## [Exercise objective]
Transcribe word for word the lines below from the line with "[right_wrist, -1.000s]" through the line with "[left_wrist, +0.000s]", ends included.

__________

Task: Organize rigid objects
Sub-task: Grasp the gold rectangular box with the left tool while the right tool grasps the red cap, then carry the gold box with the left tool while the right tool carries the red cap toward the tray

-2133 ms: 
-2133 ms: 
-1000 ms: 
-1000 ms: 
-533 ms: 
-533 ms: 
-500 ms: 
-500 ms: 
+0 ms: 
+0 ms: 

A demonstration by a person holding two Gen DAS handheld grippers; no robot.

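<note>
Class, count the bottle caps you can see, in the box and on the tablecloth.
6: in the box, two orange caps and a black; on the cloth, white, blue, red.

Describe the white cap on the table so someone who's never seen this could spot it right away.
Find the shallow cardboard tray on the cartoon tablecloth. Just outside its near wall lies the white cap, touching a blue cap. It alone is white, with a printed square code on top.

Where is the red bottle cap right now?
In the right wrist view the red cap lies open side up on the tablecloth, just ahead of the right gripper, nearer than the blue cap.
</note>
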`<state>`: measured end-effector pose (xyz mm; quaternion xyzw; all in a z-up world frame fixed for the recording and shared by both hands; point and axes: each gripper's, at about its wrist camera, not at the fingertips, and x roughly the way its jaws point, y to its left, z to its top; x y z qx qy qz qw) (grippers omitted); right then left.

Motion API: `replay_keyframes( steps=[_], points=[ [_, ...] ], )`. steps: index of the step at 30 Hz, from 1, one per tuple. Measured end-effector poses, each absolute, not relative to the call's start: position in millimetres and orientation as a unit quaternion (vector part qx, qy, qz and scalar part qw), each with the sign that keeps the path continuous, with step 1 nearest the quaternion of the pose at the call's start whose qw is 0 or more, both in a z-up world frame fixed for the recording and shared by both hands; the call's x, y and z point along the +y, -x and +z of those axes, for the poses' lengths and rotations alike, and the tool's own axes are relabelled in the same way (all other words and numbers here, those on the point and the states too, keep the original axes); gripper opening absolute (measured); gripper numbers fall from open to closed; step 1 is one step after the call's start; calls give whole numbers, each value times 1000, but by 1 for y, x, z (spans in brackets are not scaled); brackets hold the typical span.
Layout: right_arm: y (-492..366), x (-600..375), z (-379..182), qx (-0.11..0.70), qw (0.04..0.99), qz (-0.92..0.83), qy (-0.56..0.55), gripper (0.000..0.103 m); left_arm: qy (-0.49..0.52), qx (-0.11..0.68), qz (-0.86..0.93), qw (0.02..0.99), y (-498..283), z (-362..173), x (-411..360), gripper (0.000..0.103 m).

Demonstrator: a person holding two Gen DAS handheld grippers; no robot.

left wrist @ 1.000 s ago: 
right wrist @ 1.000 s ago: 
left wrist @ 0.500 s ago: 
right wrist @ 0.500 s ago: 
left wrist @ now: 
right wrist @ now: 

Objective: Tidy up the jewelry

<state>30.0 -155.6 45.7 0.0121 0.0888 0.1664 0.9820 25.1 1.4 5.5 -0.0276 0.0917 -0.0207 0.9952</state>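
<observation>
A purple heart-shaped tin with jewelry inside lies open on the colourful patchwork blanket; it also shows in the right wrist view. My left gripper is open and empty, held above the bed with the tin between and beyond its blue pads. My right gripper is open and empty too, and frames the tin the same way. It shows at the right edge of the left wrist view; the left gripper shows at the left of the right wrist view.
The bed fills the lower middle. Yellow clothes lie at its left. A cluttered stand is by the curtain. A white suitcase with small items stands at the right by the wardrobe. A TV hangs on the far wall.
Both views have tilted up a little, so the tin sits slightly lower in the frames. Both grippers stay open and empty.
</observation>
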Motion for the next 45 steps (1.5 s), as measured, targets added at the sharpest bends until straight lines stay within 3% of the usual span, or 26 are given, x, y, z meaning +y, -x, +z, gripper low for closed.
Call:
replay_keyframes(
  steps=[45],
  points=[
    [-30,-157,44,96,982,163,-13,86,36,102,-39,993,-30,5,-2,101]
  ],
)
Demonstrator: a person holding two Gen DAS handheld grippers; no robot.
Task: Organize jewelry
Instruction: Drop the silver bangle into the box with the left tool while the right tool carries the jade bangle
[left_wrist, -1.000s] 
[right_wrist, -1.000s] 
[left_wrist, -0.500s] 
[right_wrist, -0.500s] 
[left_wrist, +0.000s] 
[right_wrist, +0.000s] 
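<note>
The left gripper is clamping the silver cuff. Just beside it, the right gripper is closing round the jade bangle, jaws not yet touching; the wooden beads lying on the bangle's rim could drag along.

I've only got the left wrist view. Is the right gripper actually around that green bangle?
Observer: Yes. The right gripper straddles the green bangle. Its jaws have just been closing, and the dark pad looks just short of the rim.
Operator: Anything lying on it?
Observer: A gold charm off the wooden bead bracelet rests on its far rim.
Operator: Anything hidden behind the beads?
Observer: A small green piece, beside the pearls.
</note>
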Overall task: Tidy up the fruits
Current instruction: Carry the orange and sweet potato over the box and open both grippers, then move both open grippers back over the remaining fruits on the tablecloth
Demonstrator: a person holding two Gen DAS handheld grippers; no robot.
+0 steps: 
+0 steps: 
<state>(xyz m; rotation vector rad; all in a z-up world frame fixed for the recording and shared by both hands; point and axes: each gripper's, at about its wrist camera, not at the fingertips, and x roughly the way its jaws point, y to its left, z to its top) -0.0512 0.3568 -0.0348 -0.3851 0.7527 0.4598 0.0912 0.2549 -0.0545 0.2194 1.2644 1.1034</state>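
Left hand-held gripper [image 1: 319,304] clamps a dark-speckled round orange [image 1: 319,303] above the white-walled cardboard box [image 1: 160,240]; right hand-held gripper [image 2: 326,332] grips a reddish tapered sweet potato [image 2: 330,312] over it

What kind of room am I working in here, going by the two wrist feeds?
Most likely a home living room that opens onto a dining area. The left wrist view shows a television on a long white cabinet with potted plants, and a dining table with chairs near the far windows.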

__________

## [Result]
[right_wrist, -1.000s] 
[left_wrist, -0.500s] 
[right_wrist, -0.500s] 
[left_wrist, +0.000s] 

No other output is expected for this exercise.